How to Add Partitioning to an Existing Table in Azure SQL Database

Mohammad Gufran Jahangir November 23, 2024 0

Adding partitioning to an existing table in Azure SQL Database requires the following steps. Unfortunately, you cannot directly apply partitioning to an already populated table. Instead, you must create a new partitioned table and migrate the data into it.

Here’s the step-by-step process:

Table of Contents

Steps to Add Partitioning to an Existing Table

1. Define a Partition Function

The partition function maps the rows of the table to specific partitions based on the partition key value.

CREATE PARTITION FUNCTION MyPartitionFunction (DATETIME)
AS RANGE LEFT FOR VALUES ('2023-01-01', '2023-06-01', '2023-12-31');

In this example:

Rows with dates before or equal to 2023-01-01 go to the first partition.
Rows between 2023-01-02 and 2023-06-01 go to the second partition, and so on.

2. Define a Partition Scheme

The partition scheme specifies where the partitions reside. In Azure SQL Database, all partitions reside in the same filegroup.

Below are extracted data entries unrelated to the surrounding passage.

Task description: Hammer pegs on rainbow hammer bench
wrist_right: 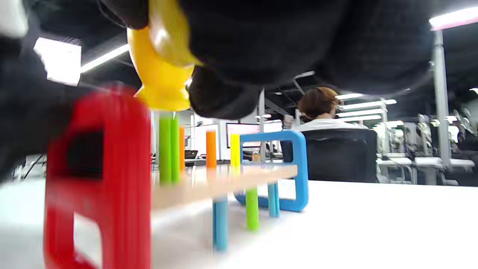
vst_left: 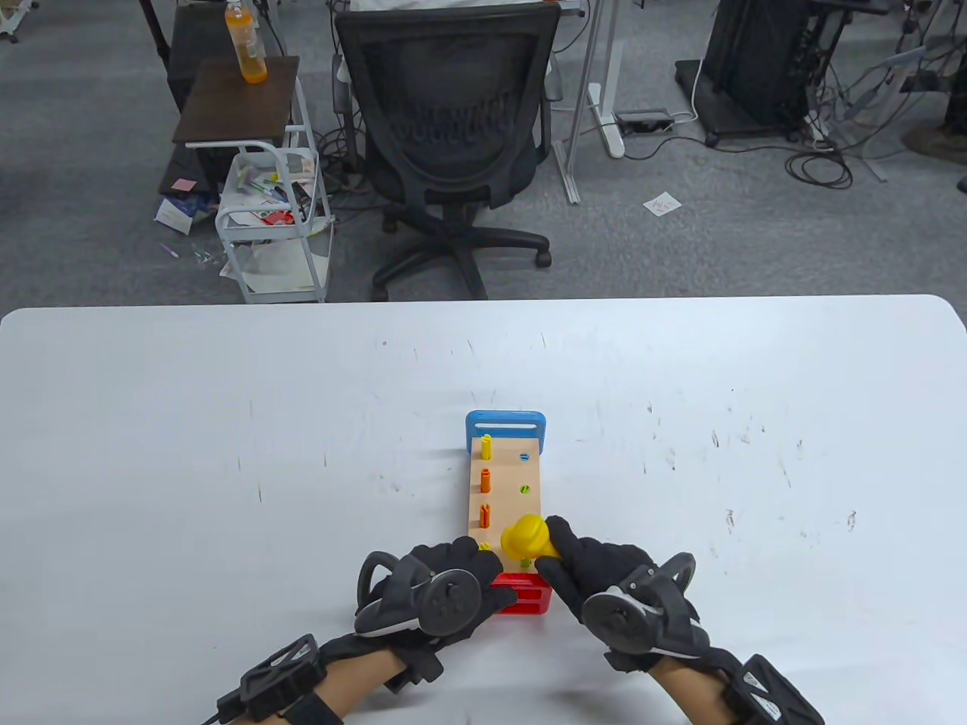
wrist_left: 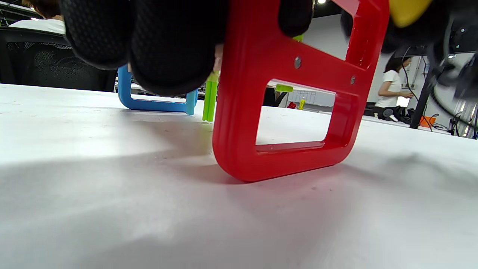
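The hammer bench (vst_left: 508, 483) is a wooden board between a blue end frame (vst_left: 506, 424) and a red end frame (vst_left: 521, 593) near me. Yellow and orange pegs (vst_left: 486, 479) stand up along its left row; the right row's pegs sit flush. My right hand (vst_left: 585, 559) grips a yellow hammer (vst_left: 523, 537), whose head (wrist_right: 160, 80) hangs just over a raised green peg (wrist_right: 168, 147) at the near right. My left hand (vst_left: 453, 578) holds the red frame (wrist_left: 283, 97) at the near left corner, fingers (wrist_left: 171, 48) curled over its top.
The white table (vst_left: 227, 453) spreads wide on both sides of the bench. Beyond its far edge stand a black office chair (vst_left: 449, 128) and a small white cart (vst_left: 272, 219). People sit at desks in the background of the wrist views.
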A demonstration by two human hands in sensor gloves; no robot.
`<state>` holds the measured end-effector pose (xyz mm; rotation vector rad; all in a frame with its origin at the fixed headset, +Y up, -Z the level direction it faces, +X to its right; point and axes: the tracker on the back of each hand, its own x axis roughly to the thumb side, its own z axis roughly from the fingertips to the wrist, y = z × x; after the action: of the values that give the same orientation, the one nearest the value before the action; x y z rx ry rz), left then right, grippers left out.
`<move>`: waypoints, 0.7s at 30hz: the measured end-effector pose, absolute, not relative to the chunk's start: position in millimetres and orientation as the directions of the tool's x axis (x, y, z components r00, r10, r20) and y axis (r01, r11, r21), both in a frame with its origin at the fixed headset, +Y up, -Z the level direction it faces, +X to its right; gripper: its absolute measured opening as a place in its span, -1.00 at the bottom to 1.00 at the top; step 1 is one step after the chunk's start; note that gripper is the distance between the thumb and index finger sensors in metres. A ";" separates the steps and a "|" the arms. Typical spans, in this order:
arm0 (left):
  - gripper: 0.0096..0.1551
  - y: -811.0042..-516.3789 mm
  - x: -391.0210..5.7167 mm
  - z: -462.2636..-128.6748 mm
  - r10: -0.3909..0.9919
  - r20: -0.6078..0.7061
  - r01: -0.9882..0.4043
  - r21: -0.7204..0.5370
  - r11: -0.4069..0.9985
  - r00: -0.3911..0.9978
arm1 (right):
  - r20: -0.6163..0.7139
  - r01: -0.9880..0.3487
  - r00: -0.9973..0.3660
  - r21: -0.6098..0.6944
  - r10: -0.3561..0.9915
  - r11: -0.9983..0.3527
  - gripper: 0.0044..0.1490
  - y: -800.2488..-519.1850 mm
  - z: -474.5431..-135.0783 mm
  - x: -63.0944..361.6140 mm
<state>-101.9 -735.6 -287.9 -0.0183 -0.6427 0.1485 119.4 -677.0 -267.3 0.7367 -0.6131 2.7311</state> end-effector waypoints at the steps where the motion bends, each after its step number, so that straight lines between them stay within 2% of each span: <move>1: -0.31 -735.6 -101.9 -287.8 0.142 0.596 -0.131 -0.062 0.989 0.790 | 0.548 -0.405 -0.824 -0.390 0.145 -0.827 -0.22 -657.8 -266.1 122.6; 5: -0.31 -735.6 -102.0 -287.8 0.143 0.596 -0.131 -0.063 0.989 0.790 | 0.555 -0.450 -0.822 -0.498 0.126 -0.741 -0.21 -606.8 -255.9 130.8; 8: -0.31 -735.6 -101.9 -287.6 0.142 0.595 -0.131 -0.063 0.989 0.791 | 0.563 -0.484 -0.815 -0.533 0.135 -0.694 -0.22 -596.3 -249.5 134.8; 11: -0.31 -735.7 -102.0 -287.5 0.140 0.594 -0.129 -0.060 0.990 0.792 | 0.554 -0.433 -0.825 -0.493 0.112 -0.755 -0.22 -626.9 -254.1 129.2; 12: -0.31 -735.8 -102.0 -287.5 0.141 0.594 -0.131 -0.060 0.990 0.792 | 0.548 -0.356 -0.834 -0.444 0.065 -0.822 -0.22 -650.0 -259.2 123.2; 14: -0.31 -735.8 -102.1 -287.6 0.143 0.593 -0.132 -0.061 0.989 0.793 | 0.548 -0.087 -0.835 -0.232 -0.056 -0.969 -0.20 -696.1 -270.0 111.8; 15: -0.31 -735.9 -101.9 -287.5 0.145 0.592 -0.134 -0.062 0.989 0.793 | 0.447 -0.078 -0.891 -0.307 -0.072 -0.948 -0.19 -698.4 -264.2 123.3; 16: -0.31 -735.9 -101.9 -287.5 0.143 0.593 -0.133 -0.061 0.989 0.793 | 0.575 -0.307 -0.813 -0.281 0.097 -0.909 -0.20 -691.6 -271.2 120.7; 17: -0.31 -735.9 -102.0 -287.5 0.142 0.592 -0.133 -0.059 0.989 0.793 | 0.554 -0.290 -0.823 -0.215 0.128 -0.933 -0.21 -677.7 -270.6 122.7; 19: -0.31 -736.0 -101.9 -287.4 0.141 0.591 -0.132 -0.058 0.990 0.794 | 0.557 -0.344 -0.825 -0.360 0.096 -0.867 -0.22 -650.0 -265.3 130.6; 21: -0.31 -735.9 -101.9 -287.3 0.141 0.590 -0.132 -0.058 0.990 0.795 | 0.565 -0.373 -0.819 -0.401 0.094 -0.837 -0.21 -622.9 -261.6 135.2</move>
<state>-101.9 -735.9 -287.3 -0.0143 -0.6352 0.1468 135.2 -622.9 -261.6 0.7924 -0.7452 2.6739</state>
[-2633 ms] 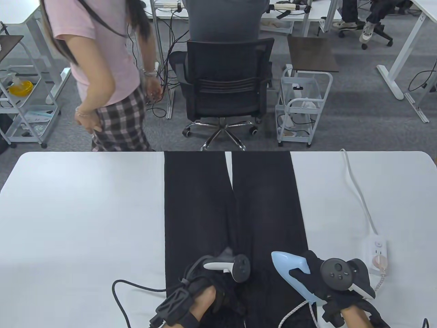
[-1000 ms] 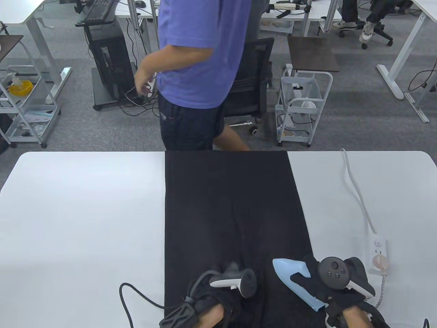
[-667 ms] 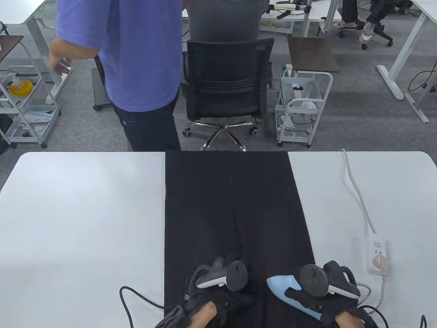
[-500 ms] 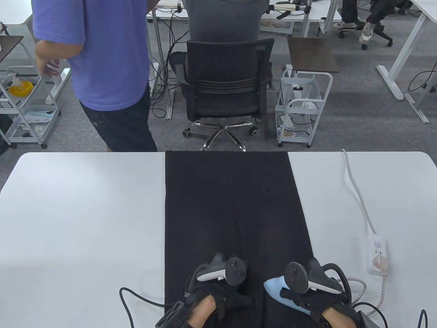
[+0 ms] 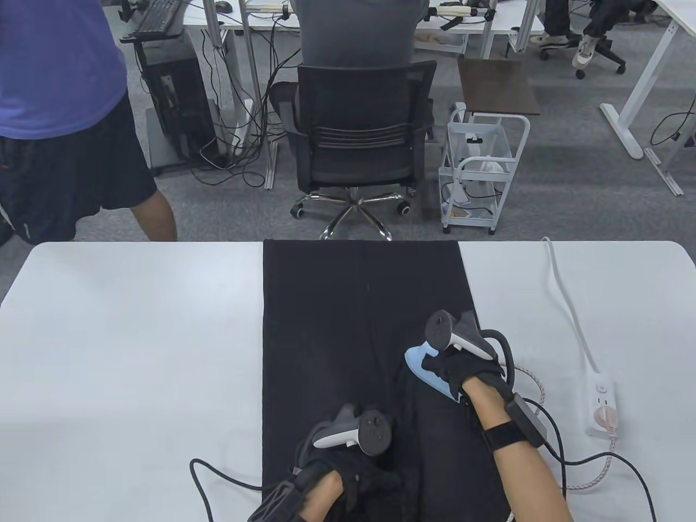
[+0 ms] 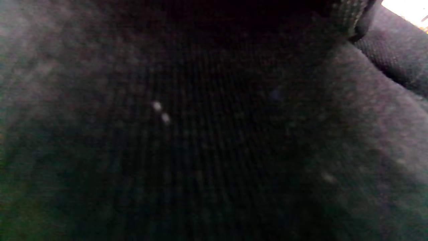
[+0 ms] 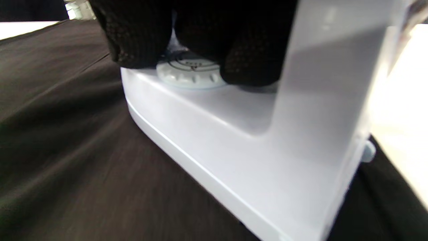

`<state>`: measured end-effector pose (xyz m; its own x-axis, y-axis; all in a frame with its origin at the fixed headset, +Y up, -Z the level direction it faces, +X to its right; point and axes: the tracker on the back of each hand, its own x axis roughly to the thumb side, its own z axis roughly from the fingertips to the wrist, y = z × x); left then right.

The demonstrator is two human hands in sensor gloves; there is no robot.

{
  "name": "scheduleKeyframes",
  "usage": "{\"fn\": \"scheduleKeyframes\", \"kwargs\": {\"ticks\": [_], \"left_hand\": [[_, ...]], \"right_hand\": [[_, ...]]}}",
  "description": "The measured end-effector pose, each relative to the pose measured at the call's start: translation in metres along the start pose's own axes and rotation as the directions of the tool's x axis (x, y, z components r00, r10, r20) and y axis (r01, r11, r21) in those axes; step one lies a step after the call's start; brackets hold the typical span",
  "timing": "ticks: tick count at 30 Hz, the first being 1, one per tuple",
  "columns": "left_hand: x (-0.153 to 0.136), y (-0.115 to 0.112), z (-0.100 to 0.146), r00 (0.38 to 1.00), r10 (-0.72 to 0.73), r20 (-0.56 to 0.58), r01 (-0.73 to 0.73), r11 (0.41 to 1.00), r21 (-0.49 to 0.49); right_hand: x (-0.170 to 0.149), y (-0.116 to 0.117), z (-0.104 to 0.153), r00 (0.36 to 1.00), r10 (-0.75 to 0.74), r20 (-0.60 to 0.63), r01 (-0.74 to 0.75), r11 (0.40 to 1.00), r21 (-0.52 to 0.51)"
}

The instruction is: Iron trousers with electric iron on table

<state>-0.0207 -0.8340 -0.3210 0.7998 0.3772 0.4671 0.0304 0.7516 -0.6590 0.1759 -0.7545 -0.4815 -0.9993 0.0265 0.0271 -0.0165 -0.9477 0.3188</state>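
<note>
Left hand pressed on near end of black trousers, mid-table; fingers hidden, grip unclear. Right hand wrapped around handle of pale blue iron, flat on trousers' right side. Far right, white power strip.

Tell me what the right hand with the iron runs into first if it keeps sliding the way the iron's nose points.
Probably nothing: ahead of the iron in the right hand lies only flat trousers up to the far table edge.
</note>
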Motion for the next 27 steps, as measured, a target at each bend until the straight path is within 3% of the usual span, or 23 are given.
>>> {"fn": "scheduleKeyframes", "kwargs": {"ticks": [4, 11, 14, 27], "left_hand": [[0.0, 0.0, 0.0, 1.0, -0.005, -0.004, 0.005, 1.0, 0.0], [-0.002, 0.0, 0.0, 1.0, -0.006, 0.002, 0.006, 1.0, 0.001], [-0.003, 0.0, 0.0, 1.0, -0.001, 0.001, 0.001, 1.0, -0.008], [-0.004, 0.0, 0.002, 1.0, -0.006, -0.016, 0.006, 1.0, -0.017]], "right_hand": [[-0.002, -0.006, -0.023, 0.994, -0.034, -0.1, 0.029, 0.998, -0.058], [-0.003, -0.006, -0.021, 0.991, -0.084, -0.105, 0.091, 0.994, 0.066], [-0.005, 0.001, -0.008, 0.988, -0.144, -0.065, 0.148, 0.986, 0.073], [0.001, 0.037, 0.093, 0.971, -0.077, 0.225, 0.043, 0.987, 0.153]]}}
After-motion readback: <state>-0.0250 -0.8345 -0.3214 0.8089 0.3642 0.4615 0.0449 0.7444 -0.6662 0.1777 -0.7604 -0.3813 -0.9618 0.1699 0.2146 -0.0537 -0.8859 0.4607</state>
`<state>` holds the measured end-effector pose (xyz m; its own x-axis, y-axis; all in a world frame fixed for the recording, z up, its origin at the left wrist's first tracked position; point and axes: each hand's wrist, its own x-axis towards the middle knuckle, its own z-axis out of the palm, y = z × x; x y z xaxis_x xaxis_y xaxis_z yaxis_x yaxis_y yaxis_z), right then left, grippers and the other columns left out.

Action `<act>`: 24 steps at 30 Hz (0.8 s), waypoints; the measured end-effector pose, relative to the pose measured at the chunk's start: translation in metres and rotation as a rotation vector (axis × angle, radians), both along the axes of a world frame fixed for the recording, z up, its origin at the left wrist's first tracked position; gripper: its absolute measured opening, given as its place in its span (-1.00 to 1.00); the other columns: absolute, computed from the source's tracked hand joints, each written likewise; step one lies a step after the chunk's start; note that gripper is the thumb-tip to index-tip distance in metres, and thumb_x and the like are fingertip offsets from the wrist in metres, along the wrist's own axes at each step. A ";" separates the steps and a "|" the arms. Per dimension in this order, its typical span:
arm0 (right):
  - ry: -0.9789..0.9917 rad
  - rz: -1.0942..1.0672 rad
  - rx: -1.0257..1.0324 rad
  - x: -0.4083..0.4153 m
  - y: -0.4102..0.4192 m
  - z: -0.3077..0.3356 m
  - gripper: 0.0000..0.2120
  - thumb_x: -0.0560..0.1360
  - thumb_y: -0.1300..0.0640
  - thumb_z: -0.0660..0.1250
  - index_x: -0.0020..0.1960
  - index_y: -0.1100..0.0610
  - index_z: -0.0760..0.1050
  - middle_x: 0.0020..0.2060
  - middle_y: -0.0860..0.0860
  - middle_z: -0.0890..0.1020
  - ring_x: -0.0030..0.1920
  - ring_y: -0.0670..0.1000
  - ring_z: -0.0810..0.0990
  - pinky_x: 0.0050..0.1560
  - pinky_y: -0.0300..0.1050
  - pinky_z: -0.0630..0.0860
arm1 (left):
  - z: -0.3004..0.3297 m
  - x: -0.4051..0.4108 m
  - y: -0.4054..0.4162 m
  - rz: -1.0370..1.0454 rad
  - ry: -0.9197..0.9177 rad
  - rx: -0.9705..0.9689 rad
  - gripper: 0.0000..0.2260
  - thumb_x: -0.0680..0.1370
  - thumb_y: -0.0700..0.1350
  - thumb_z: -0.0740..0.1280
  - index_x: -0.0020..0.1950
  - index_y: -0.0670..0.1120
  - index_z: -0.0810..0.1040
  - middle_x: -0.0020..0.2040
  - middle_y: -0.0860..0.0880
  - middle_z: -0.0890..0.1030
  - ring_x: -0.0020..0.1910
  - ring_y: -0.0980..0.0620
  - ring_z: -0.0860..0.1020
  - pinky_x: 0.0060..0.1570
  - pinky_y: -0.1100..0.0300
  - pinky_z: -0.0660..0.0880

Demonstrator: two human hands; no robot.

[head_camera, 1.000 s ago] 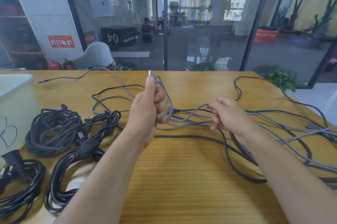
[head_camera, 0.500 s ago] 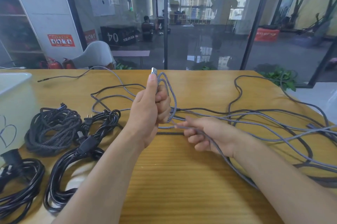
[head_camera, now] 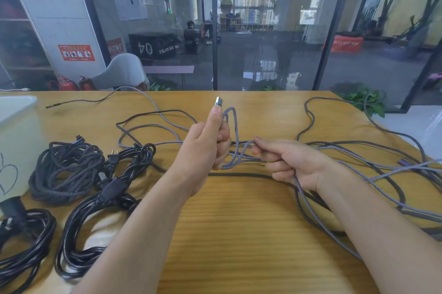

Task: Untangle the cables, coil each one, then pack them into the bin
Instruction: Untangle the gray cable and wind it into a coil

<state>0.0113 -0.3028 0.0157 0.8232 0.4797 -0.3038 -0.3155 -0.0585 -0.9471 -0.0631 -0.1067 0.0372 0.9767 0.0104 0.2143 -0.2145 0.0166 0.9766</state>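
Two hands work above the table [head_camera: 239, 234]. Left hand [head_camera: 203, 147]: grip clenched on the grey cable [head_camera: 233, 131], thumb laid straight up along it, the metal plug [head_camera: 218, 102] standing just past the thumb tip. Several grey loops hang from this fist, gathered beside the fingers. Right hand [head_camera: 291, 164]: grip grasping a run of the same grey cable, fingers curled round it, fingertips just beside the left hand's loops. From the right palm the cable trails back under the forearm and off toward the near right edge.

Loose cables [head_camera: 358, 150], grey and dark, lie tangled across the right half of the table; more strands curve over the far middle.

Three coiled bundles lie at the left: a braided coil [head_camera: 64, 171], a black power cord [head_camera: 95, 222] with its plug showing, and a second black cord [head_camera: 24, 246] at the near left corner.

A white bin [head_camera: 16, 131] stands at the left edge, touching none of the coils that can be seen.
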 end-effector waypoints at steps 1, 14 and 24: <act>-0.028 0.010 -0.011 0.001 -0.004 0.002 -0.77 0.57 -0.01 0.39 -0.06 0.15 0.66 -0.42 -0.09 0.15 -0.52 -0.15 0.10 -0.54 -0.28 0.01 | 0.000 0.000 0.000 0.002 0.002 0.008 -0.52 0.74 0.19 0.02 -0.34 0.01 0.21 -0.45 0.01 0.15 -0.46 0.03 0.08 -0.46 0.20 0.10; -0.902 -0.100 -0.996 -0.001 0.001 -0.004 -0.63 0.47 -0.32 0.46 -0.27 -0.04 0.61 -0.43 -0.14 0.57 -0.31 -0.07 0.53 -0.29 -0.11 0.42 | -0.004 -0.001 -0.005 -0.055 0.060 -0.012 -0.52 0.73 0.20 0.03 -0.33 0.02 0.19 -0.44 0.01 0.14 -0.45 0.02 0.04 -0.37 0.07 -0.02; -0.392 0.073 -0.544 0.014 -0.036 0.002 -0.69 0.63 -0.07 0.39 -0.20 0.08 0.61 -0.35 0.00 0.50 -0.43 -0.07 0.41 -0.24 -0.11 0.47 | -0.003 0.002 0.009 0.015 0.075 -0.066 -0.51 0.72 0.23 0.04 -0.34 0.03 0.19 -0.43 0.02 0.13 -0.45 0.01 0.05 -0.35 0.06 -0.01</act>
<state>0.0250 -0.3392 0.0175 0.8929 0.4018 -0.2032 0.0685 -0.5674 -0.8206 -0.0607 -0.0976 0.0339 0.9896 0.0364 0.1388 -0.1413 0.0784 0.9869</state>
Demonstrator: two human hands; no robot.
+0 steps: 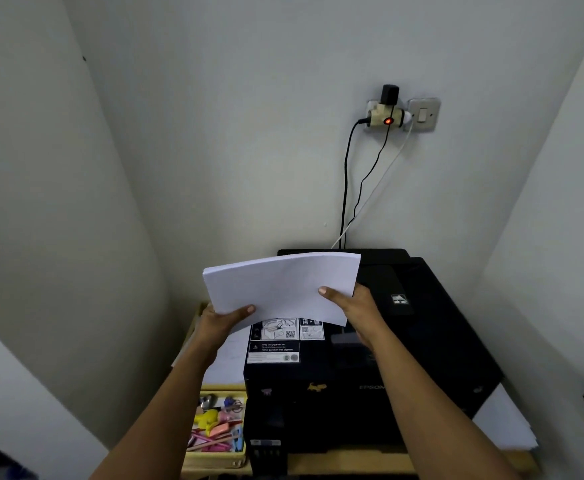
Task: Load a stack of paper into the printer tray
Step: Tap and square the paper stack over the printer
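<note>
White paper stack [280,289] held in mid-air w/ both hands, above the black printer [370,358], its far edge up near the back of the machine by the wall; not touching the printer as far as can be seen. Sheets bow slightly, left side lower, right corner higher. Left hand [221,322] pinches the near-left corner: thumb on top of the sheets, other fingers tucked under, hidden. Right hand [354,306] pinches the near-right edge the same way, thumb flat on top, fingers below the stack, can't tell how they're spread. Printer sits on a wooden shelf [352,462], w/ white instruction stickers [285,332] on its lid just below the paper's near edge. Left of the printer, a yellow tray [214,460] of pink, blue & yellow stationery bits. More white sheets [505,424] stick out beside the printer's right corner. On the wall behind, a socket adapter [385,116] w/ a red light lit, cables [347,188] hanging down behind the printer, light switch [424,114] just beside it.
</note>
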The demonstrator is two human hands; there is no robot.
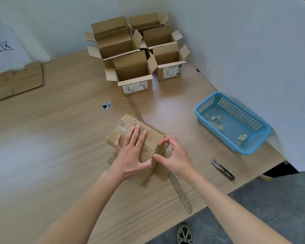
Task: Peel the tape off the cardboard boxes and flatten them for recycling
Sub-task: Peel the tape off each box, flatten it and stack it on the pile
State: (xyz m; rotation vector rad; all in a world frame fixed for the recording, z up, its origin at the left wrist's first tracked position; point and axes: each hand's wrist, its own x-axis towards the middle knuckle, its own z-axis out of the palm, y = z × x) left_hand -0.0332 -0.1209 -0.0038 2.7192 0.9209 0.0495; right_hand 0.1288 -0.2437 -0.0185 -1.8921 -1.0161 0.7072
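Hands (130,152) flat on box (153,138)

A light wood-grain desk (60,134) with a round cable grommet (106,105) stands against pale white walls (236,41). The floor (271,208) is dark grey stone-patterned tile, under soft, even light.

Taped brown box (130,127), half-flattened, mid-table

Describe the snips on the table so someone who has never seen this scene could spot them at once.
Start at the blue basket on the right side of the wooden table. Just in front of it, near the table's edge and right of the right hand, lie the snips. They are the only dark, slim metal tool there; everything else nearby is cardboard or plastic.
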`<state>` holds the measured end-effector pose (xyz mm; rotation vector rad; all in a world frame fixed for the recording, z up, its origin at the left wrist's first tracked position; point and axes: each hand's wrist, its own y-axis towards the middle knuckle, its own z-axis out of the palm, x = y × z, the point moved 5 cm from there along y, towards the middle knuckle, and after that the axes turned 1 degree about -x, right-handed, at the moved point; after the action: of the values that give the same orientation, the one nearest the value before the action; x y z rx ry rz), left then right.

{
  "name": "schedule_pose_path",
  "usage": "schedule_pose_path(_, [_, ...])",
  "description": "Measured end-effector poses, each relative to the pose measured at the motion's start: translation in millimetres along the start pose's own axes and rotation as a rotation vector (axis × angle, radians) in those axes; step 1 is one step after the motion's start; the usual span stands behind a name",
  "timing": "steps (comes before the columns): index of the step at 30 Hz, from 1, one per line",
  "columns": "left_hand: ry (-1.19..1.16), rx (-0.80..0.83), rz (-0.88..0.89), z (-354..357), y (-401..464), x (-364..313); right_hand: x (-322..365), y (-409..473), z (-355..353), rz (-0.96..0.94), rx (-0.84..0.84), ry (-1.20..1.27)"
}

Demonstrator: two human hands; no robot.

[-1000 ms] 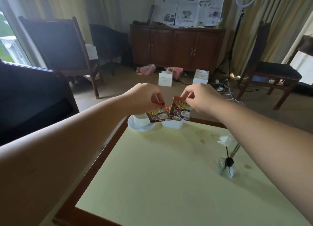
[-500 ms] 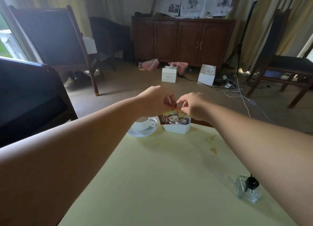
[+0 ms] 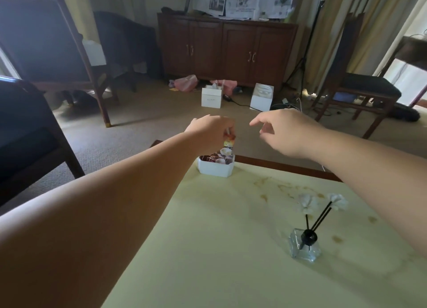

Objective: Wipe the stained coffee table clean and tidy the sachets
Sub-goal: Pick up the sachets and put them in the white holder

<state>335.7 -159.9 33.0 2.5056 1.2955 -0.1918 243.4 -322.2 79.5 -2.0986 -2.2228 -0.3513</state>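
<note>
A small white dish (image 3: pixel 216 169) stands at the far edge of the pale yellow coffee table (image 3: pixel 208 250). Coffee sachets (image 3: pixel 225 151) stick up out of it. My left hand (image 3: pixel 213 130) pinches the top of one upright sachet above the dish. To its right, my right hand (image 3: pixel 284 132) hovers above the table's far edge with fingers spread and nothing in it. Brown stains (image 3: pixel 277 188) mark the tabletop right of the dish, and smaller spots (image 3: pixel 337 238) lie further right.
A glass reed diffuser (image 3: pixel 305 247) with white flowers (image 3: pixel 308 201) stands at the right of the table. Dark chairs (image 3: pixel 46 42) are to the left, another chair (image 3: pixel 365 90) to the right. White boxes (image 3: pixel 211 97) and cables lie on the carpet before a wooden cabinet (image 3: pixel 228 49).
My right hand has let go of its sachet and moved up and to the right, fingers spread. My left hand still pinches a sachet over the dish. The view has shifted; the cup is out of sight.
</note>
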Motion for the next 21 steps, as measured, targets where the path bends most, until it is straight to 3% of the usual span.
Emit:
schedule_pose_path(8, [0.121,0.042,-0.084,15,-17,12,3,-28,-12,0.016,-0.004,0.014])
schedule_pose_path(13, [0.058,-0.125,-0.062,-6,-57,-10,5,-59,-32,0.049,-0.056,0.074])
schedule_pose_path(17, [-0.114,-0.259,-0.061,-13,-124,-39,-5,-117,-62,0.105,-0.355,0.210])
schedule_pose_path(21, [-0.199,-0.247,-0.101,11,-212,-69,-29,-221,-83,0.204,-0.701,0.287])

CREATE PARTITION SCHEME MyPartitionScheme
AS PARTITION MyPartitionFunction
ALL TO ([PRIMARY]);

3. Create a New Partitioned Table

Create a new table with the same schema as your existing table but include the partition scheme.

CREATE TABLE NewTableName (
    Column1 INT,
    Column2 NVARCHAR(100),
    BusinessDate DATETIME, -- Partition Key
    OtherColumns NVARCHAR(100)
)
ON MyPartitionScheme(BusinessDate); -- Use the partition scheme

4. Migrate Data from the Existing Table

Use INSERT INTO ... SELECT to move data from the existing table into the new partitioned table.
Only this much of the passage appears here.